The commissioner acknowledged that access to these databases was subject to the currently deadlocked negotiations on a future UK-EU relationship.
But he stressed the importance of the European Criminal Records Information System (ECRIS), Prum, which shares fingerprints and DNA across Europe, and the European Arrest Warrant (EAW), which allows suspects to be extradited between EU member states.

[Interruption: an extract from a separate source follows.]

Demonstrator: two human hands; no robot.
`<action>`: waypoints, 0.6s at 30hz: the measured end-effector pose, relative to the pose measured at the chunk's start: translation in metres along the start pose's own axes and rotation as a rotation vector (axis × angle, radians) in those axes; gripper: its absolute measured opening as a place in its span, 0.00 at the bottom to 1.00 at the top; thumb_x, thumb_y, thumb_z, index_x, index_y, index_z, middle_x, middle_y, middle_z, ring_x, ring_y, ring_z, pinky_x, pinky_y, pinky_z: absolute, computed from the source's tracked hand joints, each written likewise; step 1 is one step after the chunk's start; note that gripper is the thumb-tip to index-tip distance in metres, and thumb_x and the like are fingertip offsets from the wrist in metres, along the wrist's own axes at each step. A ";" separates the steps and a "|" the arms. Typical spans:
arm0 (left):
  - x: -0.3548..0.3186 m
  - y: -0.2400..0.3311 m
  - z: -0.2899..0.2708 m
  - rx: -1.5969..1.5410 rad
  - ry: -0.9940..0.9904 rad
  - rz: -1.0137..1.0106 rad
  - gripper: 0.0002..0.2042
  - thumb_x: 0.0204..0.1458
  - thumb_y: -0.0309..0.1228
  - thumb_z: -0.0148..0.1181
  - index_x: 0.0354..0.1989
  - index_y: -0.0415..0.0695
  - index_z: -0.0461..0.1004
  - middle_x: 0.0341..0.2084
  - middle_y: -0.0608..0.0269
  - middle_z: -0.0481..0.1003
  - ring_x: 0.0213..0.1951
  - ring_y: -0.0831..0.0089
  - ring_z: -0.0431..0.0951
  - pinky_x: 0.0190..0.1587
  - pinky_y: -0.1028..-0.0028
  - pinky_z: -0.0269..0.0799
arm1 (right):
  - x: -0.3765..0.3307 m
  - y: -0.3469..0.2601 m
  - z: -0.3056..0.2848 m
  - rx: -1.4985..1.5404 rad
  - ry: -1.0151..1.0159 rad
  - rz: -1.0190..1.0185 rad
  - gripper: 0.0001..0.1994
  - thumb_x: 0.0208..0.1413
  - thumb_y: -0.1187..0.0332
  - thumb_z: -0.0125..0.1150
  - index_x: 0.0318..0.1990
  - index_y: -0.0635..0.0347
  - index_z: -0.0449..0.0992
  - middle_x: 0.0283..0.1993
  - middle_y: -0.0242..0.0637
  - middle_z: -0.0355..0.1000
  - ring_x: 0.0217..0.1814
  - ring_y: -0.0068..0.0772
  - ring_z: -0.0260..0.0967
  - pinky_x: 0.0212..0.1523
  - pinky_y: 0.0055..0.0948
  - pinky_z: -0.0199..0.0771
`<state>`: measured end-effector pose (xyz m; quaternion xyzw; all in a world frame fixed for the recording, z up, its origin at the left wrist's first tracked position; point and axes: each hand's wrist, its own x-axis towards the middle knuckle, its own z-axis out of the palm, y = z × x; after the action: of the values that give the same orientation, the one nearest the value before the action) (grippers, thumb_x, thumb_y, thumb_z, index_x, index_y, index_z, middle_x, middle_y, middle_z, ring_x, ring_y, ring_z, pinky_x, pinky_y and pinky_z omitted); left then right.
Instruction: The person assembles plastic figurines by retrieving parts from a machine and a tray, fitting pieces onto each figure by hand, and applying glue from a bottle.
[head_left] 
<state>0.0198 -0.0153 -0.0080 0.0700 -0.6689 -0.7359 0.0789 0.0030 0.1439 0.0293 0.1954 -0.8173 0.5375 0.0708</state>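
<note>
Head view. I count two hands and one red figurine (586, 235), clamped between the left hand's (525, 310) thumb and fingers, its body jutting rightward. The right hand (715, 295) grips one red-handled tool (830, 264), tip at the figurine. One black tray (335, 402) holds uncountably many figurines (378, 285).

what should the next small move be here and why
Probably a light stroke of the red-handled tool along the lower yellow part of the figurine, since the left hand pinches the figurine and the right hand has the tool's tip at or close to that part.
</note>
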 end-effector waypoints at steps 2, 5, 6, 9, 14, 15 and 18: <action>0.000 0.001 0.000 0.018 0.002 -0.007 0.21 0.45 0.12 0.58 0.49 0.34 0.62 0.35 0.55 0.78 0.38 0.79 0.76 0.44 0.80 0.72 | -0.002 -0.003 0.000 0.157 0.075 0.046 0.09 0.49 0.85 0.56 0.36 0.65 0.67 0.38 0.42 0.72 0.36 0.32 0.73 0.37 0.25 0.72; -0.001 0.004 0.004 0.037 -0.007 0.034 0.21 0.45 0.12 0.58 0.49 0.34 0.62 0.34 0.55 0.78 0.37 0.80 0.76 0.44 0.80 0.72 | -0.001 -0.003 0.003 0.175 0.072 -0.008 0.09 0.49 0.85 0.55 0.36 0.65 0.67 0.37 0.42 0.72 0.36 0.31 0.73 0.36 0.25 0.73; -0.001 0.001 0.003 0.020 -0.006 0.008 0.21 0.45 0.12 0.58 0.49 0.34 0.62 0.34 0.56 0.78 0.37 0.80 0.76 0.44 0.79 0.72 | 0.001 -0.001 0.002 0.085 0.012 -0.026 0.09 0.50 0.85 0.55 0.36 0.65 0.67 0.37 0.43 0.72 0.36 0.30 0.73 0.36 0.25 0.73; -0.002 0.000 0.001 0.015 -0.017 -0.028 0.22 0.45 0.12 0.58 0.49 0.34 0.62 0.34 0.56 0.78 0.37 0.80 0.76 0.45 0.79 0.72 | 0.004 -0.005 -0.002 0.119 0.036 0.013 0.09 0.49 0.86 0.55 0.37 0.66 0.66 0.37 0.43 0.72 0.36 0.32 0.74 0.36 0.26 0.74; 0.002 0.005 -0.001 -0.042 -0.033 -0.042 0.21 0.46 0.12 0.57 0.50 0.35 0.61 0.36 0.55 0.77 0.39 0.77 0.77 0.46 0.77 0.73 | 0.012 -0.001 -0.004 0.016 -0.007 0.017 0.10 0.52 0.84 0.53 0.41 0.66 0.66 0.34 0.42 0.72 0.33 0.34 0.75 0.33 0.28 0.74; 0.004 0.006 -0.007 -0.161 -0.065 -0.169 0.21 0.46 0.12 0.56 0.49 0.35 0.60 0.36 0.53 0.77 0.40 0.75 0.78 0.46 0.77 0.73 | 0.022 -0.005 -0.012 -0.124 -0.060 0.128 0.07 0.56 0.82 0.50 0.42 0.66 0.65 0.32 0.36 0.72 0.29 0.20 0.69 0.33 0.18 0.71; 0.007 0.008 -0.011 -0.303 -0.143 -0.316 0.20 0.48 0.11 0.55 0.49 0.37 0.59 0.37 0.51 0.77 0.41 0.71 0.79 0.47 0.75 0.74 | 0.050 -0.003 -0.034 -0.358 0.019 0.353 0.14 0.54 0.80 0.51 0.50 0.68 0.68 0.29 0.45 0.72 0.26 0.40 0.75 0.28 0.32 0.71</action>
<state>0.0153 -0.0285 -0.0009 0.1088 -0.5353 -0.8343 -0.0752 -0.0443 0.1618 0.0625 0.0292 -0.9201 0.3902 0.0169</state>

In his annual report, Wiles said: “If the outcome of the negotiations is that we lose access to EU exchange mechanisms such as ECRIS, Prüm and the EAW then that will be detrimental to the UK’s ability to deal with inter-European criminal activity (including terrorism) and international crime with European links, unless other mechanisms, with similar capabilities, can be agreed upon and established.
“I welcome the work being done by the ICCC (International Crime Coordination Centre) and ACRO (the criminal records office) to plan for such an eventuality but I remain deeply concerned about the potential risks for UK law enforcement of the loss of these exchange mechanisms with the countries of the EU.”
Boris Johnson has committed to taking the UK out of the European Arrest Warrant once the Brexit transition ends on December 31, calling for the creation instead of “fast-track extradition agreements” with extra safeguards, based on EU deals with Norway and Iceland.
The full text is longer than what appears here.